On Friday 27 February 2004 01:39, Mike A. Harris wrote:
> 3) Decide that this beta testing business is to risky for them
>    and decide to wait until the final release instead, because
>    they want a stable OS and can't risk nasty bugs or data loss.  
>    Nobody should ever run any beta or test release on a
>    production system ever.

Mike -- I suggest that there is another option and that is to not use the 
early ("alpha") snapshots but wait for the later ones ... the ones which are 
more analogous to what was available in public beta in the previous process.

As others have pointed out, with the new more open process all users are being 
exposed to the rough edges which previously were hidden from most users and 
only encountered by the limited set of private testers.

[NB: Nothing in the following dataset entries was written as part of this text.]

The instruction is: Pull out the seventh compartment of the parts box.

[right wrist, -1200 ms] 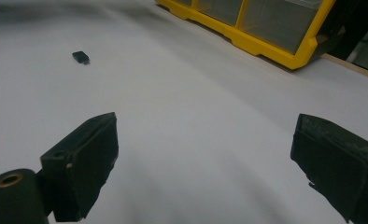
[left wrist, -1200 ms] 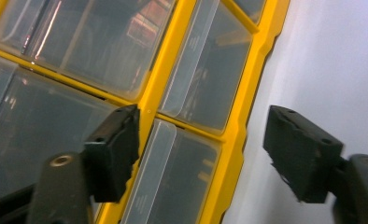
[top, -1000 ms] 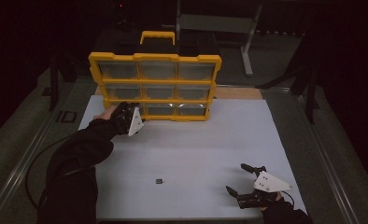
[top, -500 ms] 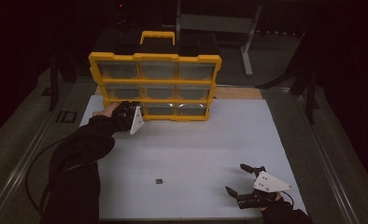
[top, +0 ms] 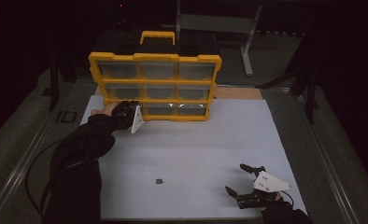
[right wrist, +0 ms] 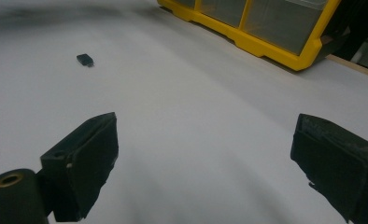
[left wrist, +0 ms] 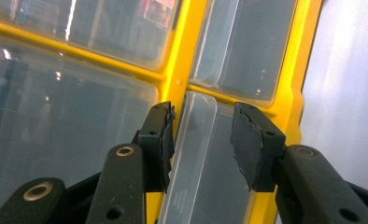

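Note:
A yellow drawer cabinet [top: 155, 57] with clear drawers stands upright at the back of the white table [top: 191, 140]. My left gripper [top: 136, 110] is up against its bottom left drawer. In the left gripper view the jaws have just been closing on either side of that drawer's clear pull tab [left wrist: 194, 154]. The left gripper [left wrist: 201, 140] has one pad at the tab's edge, and a small gap shows at the other pad. My right gripper [top: 234, 177] rests open near the table's front right corner, with nothing between its pads [right wrist: 84, 163].
A small black part [top: 159, 180] lies on the white table toward the front middle, and the right gripper view has this black part [right wrist: 85, 59] at its upper left. The cabinet's yellow base [right wrist: 266, 46] crosses the top of that view. Dark floor surrounds the table.
The left hand has edged slightly closer to the cabinet's bottom row. The right gripper has stayed where it was.

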Tool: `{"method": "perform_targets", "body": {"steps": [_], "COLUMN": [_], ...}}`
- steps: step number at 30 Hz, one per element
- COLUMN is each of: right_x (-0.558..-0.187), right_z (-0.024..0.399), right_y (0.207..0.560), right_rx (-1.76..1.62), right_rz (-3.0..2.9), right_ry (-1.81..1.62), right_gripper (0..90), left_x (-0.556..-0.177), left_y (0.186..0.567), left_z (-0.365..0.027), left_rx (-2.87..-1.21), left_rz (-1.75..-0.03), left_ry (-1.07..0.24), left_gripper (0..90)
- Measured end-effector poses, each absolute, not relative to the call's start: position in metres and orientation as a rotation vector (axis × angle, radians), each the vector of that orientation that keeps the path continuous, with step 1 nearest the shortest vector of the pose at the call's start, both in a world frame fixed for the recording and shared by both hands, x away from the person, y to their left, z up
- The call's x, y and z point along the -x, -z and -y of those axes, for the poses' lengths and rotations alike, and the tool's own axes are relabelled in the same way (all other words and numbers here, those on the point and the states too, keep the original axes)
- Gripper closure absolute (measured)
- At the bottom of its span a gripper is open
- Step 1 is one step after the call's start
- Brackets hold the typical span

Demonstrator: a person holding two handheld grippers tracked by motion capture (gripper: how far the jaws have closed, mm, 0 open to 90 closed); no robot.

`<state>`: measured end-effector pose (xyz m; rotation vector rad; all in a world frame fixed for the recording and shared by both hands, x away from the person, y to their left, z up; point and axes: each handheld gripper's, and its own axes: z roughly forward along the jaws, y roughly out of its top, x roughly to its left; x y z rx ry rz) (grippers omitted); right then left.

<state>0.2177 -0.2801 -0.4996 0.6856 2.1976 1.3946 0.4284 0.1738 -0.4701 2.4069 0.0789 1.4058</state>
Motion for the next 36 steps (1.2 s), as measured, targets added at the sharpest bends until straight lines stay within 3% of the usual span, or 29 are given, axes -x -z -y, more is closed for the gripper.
{"method": "perform_targets", "body": {"steps": [14, 18, 36], "right_x": [-0.2179, -0.2178, -0.2184], "right_z": [0.28, 0.2798, 0.2805], "right_y": [0.4996, 0.4996, 0.4997], "right_rx": [-0.689, -0.689, -0.691], "right_rz": [-2.199, -2.2, -2.197], "right_ry": [-1.393, -1.393, -1.393], "right_gripper": [7.6, 7.7, 7.7], "left_x": [-0.4302, -0.4292, -0.4309], "left_y": [0.4697, 0.4709, 0.4702], "left_z": [-0.1709, -0.169, -0.164], "left_rx": [-2.434, -2.457, -2.502], "left_rz": [-0.062, -0.01, 0.011], "left_ry": [-1.432, -1.495, -1.513], "left_gripper": [65.8, 68.7, 73.1]}}
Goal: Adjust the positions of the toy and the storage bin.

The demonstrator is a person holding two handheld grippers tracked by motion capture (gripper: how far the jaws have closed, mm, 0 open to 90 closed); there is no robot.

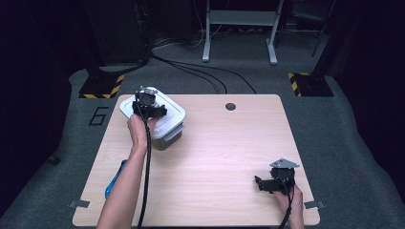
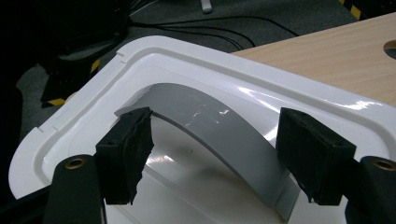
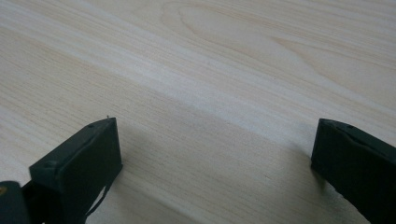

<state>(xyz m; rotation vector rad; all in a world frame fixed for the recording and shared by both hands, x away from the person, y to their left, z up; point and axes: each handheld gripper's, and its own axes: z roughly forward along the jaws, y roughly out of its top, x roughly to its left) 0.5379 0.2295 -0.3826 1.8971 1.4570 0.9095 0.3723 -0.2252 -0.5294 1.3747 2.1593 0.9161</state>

I am now in the process of reinstalling the FC2-T1 snapshot (which will then 
be carefully updated to current rawhide) because the updates I applied 
yesterday made my test system unusable (root partition hosed for some 
reason).  Was this expected ... no.  Was I surprised ... no.  Am I annoyed 
... not really.  This is all part of early testing.  Fortunately for me I 
keep all of the accumulated updates I apply in a local repository which I use 
to apply updates to my test systems ... it will be time consuming but I 
should be able to apply the fixes in a selective manner to help identify the 
package causing the problem.

In hindsight, the test process (early snapshots are alpha, later snapshots are 
beta, development/rawhide are current updates) should have been described so 
that users would have a better idea of what to expect.